The Lion’s Lair gig was the final date in a solo jaunt supporting the songwriter’s latest release, Spooked, though you might not have known it—Hitchcock didn’t bother playing anything from the new record for the first 45 minutes. Which is fitting; he’s far too deep in his career to stick to concert convention. Hitchcock has nearly 30 years worth of songs, a wealth of tunes spanning from his days with the Soft Boys to his mainstream flirtations with the Egyptians to his ongoing acoustic troubadour tunes.
He spent this show dipping into this vast catalogue, weaving both reliable warhorses like “Madonna of the Wasps” and “Queen of Eyes” as well as fan-appreciated curios like “Trash” and “Nietzsche’s Way” into a frequently mesmerizing two hour set. Particularly affecting was a dusky reading of “No, I Don’t Remember Guildford”, one of Hitchcock’s best recent songwriting efforts. The song features a haunting, unresolved melody, a perfect fit to the lyrics’ regretful tone.

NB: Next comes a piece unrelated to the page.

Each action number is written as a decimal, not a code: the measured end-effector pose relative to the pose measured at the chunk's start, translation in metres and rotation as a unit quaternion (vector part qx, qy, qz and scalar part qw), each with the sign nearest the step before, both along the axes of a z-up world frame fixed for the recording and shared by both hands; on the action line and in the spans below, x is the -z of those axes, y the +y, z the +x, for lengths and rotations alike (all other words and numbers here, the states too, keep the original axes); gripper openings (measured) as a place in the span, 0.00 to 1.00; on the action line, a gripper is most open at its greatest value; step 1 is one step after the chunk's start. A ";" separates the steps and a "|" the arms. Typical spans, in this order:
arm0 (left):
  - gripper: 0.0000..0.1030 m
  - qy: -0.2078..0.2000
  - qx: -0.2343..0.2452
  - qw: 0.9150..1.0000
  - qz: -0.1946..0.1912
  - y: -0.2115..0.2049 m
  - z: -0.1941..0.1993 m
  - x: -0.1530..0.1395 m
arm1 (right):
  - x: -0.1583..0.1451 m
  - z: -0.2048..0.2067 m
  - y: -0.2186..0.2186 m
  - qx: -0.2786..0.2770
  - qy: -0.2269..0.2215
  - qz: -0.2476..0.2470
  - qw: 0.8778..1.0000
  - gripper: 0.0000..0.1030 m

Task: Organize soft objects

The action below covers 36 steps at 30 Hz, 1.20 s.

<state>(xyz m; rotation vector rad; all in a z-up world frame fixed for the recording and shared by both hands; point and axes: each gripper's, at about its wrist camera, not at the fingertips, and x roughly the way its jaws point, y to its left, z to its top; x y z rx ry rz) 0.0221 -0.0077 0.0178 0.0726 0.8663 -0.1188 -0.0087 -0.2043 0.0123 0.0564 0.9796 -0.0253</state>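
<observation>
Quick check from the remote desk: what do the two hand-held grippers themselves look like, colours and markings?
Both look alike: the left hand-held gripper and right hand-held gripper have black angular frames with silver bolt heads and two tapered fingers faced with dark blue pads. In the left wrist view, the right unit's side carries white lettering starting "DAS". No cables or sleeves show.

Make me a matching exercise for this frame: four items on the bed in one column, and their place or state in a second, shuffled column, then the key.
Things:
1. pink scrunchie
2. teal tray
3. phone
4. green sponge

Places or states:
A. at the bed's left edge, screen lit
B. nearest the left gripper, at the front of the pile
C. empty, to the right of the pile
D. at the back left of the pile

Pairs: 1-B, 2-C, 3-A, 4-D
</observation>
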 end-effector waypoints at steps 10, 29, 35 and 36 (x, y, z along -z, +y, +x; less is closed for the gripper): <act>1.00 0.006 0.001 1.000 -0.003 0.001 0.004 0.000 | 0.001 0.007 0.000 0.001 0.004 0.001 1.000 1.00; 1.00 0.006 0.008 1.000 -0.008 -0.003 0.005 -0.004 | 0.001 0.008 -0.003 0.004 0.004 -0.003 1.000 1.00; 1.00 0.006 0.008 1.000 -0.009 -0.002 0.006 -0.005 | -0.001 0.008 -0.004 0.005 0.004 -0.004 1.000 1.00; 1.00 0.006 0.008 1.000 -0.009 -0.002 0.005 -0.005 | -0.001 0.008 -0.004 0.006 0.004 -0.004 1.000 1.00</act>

Hitchcock capped off this rendition with a long, winding harmonica solo, conjuring up the ghost of Dylan’s 1966 acoustic sets.
Another stunning moment was the nimble-fingered guitar work that closed a gorgeous version of “Glass Hotel”. Hitchcock’s acoustic guitar sound is unmistakable, drawing equally from English folkies like Martin Carthy and the bell-like tones of Roger McGuinn.
As with most performers in their fifties, Hitchcock can’t quite reach the notes he hit as a younger man, but what he’s lost in vocal range, he’s made up for in warmth. His vocal chords have acquired a pleasing rasp that (again) recalls a certain Mr. Zimmerman. And he’s never seemed happier to be onstage, trading some of his past aloofness for an easy rapport.
As if to prove this newfound fondness for his devoted followers, Hitchcock spent the encore navigating through the crowd, singing and playing guitar sans amplification. The Lion’s Lair—a small club for someone of Hitchcock’s cult hero status—was close to sold out, so this was a tricky maneuver. But Hitchcock pulled it off with witty aplomb, segueing from a hilarious rendition of David Bowie’s “Sound and Vision” into Carl Douglas’s “Kung Fu Fighting”.
The ‘70s seemed to be on the singer’s mind this evening—not only did he play his own “1974” he also (somewhat ill-advisedly) attempted to cover the BeeGees’ “Stayin’ Alive.” More successful was Hitchcock’s take on The Beatles’ “Day In the Life” which captured all of the world-weariness of the original.
Even when he’s imitating, Hitchcock is hardly imitative. He may toy around in the shadows of others, but as tonight’s show reminds us, when he steps into the light he casts a pretty long one himself.